FAQ
If we have to index a lot of documents, is there a way to divide the
documents into multiple sets and index them on multiple machines in
parallel, and then merge the resulting indexes back into a single
machine? If yes, will the result be logically equivalent to indexing all
the documents on a single machine?



Thanks,

-gc

Search Discussions

  • Danil ŢORIN at Jun 30, 2011 at 9:35 am
    It depends....

    If all documents are distinct then, yeah, go for it.

    If you have multiple versions of same document in your data and you
    only want to index the latest version...then you need a clever way to
    split data to make sure that all versions of document will be indexed
    on same host, and you won't have duplicates later.

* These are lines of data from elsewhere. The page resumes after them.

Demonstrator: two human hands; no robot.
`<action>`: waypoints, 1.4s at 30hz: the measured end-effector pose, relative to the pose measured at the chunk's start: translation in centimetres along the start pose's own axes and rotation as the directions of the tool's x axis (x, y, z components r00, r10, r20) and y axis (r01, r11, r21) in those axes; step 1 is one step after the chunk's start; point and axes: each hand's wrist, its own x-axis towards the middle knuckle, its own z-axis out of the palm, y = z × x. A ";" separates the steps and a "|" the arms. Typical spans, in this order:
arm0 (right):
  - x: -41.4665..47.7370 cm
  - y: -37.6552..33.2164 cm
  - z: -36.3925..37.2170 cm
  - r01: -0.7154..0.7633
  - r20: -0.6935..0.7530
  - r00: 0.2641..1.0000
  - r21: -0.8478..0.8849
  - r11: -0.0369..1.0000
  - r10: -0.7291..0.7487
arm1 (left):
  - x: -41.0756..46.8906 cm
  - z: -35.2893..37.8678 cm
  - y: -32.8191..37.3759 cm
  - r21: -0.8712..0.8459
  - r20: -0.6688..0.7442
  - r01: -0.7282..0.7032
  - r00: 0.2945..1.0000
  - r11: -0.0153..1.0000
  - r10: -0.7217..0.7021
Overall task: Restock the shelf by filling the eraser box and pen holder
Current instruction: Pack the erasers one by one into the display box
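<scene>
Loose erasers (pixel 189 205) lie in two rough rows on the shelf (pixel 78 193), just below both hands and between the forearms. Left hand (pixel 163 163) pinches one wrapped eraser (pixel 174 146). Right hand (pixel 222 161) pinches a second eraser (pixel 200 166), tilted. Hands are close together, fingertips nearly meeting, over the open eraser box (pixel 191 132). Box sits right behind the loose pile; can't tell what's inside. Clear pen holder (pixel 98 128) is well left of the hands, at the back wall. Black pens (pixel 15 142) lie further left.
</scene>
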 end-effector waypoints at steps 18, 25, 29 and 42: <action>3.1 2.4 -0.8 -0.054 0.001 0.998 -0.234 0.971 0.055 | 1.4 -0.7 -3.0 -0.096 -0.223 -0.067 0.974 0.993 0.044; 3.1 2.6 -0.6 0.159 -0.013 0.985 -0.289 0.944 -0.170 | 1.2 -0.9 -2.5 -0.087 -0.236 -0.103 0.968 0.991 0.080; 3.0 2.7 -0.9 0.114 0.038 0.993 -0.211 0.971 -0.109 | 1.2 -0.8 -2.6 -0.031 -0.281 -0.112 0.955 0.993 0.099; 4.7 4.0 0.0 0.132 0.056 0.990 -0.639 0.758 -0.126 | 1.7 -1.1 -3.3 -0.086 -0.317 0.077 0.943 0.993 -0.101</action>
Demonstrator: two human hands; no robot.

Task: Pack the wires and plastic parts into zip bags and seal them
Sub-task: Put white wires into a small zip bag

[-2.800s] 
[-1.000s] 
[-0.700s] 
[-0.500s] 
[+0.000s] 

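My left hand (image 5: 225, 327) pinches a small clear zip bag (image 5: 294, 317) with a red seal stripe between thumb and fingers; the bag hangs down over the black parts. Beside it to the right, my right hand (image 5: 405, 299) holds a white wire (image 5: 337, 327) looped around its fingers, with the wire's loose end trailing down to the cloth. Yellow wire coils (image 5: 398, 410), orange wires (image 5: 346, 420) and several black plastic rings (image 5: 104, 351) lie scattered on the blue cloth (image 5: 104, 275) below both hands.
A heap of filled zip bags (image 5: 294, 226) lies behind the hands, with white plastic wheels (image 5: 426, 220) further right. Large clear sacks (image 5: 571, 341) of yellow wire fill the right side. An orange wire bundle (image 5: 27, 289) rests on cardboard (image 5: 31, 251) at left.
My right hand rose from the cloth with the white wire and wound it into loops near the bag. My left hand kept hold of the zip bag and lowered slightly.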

    But my biggest concern is: if your index is that big that you need to
    index it on different hosts, are you sure you want it to be combine in
    a single index?
    Maybe it's a good idea to partition it?
    On Thu, Jun 30, 2011 at 12:12, Guru Chandar wrote:


    If we have to index a lot of documents, is there a way to divide the
    documents into multiple sets and index them on multiple machines in
    parallel, and then merge the resulting indexes back into a single
    machine? If yes, will the result be logically equivalent to indexing all
    the documents on a single machine?



    Thanks,

    -gc


    ---------------------------------------------------------------------
    To unsubscribe, e-mail: java-user-unsubscribe@lucene.apache.org
    For additional commands, e-mail: java-user-help@lucene.apache.org
  • Guru Chandar at Jun 30, 2011 at 9:44 am
    Thanks for the response. The documents are all distinct. My (limited) understanding on partitioning the indexes will lead to results being different from the case where you have all in one partition, due to Lucene currently not supporting distributed idf. Is this correct? Is there a way to make it work seamlessly?

    Regards,
    -gc


    -----Original Message-----
    From: Danil ŢORIN
    Sent: Thursday, June 30, 2011 3:04 PM
    To: java-user@lucene.apache.org
    Subject: Re: distributing the indexing process

    It depends....

    If all documents are distinct then, yeah, go for it.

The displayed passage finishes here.